アンジェラの灰のハレルヤのレビュー・感想・評価

アンジェラの灰(1999年製作の映画)
3.6
大恐慌時代を生きるマコート一家。ブルックリンでの生活が苦しくなり、故郷のアイルランドへ出戻るも、一家の生活は悪化していく一方。そんな苦境の中を耐えながら成長していく長男フランクの姿を中心に描いたドラマ。

テーマからして重そうなイメージの作品でしたが、大体その通りの内容。大恐慌時代という時代性も含めて、とにかく暗さが先行する雰囲気。それに呼応するようにマコート一家の貧困模様も見てて辛くなるような描写ばかり。

職を失って酒浸りの父親。子供のためのお金も酒に使い込んでしまうクズっぷり。でも根は優しいという一面もある。痩せていて焦燥感のある父親をロバート・カーライルが好演。彼の熟練の演技はしっかりと堪能できます。

衛生状態も悪く、生まれたばかりの子供も命を失っていく悲惨な一家の現状。懸命に家族を支えようとする母親はエミリー・ワトソン。
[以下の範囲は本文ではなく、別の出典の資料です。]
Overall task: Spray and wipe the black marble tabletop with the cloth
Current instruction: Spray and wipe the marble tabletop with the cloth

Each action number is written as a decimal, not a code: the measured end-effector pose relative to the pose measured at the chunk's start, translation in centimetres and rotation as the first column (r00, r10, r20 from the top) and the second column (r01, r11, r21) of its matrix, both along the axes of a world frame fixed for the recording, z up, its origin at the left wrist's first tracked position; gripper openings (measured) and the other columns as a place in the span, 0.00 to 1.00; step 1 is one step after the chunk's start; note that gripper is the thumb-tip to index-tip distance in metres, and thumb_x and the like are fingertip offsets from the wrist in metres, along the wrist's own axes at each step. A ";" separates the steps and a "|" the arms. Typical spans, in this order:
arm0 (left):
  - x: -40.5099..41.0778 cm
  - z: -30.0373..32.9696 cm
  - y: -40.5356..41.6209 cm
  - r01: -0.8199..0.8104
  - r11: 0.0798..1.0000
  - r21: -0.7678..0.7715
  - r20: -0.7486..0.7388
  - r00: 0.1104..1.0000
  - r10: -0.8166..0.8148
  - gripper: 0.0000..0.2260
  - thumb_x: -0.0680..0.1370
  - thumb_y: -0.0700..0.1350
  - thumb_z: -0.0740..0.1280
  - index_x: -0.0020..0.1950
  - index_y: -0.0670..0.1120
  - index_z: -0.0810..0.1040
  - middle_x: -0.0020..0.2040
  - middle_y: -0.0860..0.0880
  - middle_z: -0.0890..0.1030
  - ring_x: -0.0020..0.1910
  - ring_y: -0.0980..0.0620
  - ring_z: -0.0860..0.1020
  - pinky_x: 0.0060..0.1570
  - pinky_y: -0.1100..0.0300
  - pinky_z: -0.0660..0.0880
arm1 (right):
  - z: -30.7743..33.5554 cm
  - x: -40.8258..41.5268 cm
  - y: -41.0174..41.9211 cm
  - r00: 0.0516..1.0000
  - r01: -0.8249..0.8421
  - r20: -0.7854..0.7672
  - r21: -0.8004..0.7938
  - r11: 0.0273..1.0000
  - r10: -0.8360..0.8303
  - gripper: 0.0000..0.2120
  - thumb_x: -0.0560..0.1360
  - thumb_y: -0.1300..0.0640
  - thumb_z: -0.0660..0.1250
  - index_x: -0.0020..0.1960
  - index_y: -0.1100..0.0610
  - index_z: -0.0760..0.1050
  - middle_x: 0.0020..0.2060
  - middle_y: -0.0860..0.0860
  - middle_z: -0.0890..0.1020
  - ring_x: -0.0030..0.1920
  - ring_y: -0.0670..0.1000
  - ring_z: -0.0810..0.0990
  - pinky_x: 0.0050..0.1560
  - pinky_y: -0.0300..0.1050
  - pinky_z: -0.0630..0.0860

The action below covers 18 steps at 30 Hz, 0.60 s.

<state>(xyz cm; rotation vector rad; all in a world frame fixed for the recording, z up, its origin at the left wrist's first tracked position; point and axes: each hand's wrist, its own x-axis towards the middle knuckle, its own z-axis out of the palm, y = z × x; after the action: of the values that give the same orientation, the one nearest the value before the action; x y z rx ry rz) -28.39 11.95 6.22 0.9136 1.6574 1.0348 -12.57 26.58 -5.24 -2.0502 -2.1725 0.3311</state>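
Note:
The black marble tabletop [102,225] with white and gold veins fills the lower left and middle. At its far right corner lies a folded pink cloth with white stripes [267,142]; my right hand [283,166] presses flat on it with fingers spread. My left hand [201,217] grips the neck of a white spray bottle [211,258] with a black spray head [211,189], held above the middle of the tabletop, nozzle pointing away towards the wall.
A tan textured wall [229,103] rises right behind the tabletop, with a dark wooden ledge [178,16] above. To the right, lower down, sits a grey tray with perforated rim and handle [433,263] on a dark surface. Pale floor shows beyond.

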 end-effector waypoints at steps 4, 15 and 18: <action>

言い方悪いですが幸薄そうな役柄に、彼女の演技が見事にマッチしてたように思えましたね。

それでもユーモアを忘れずに日々を生きていき、アメリカへ戻ることを夢見るフランクを時代ごとに3人の子役が演じ分けていて、各人が違和感なく良い演技を見せてくれました。

時間も長いし暗めな作品ですが、アイルランドの歴史にも触れた内容でもありますし、色々と考えさせられるものがありましたね。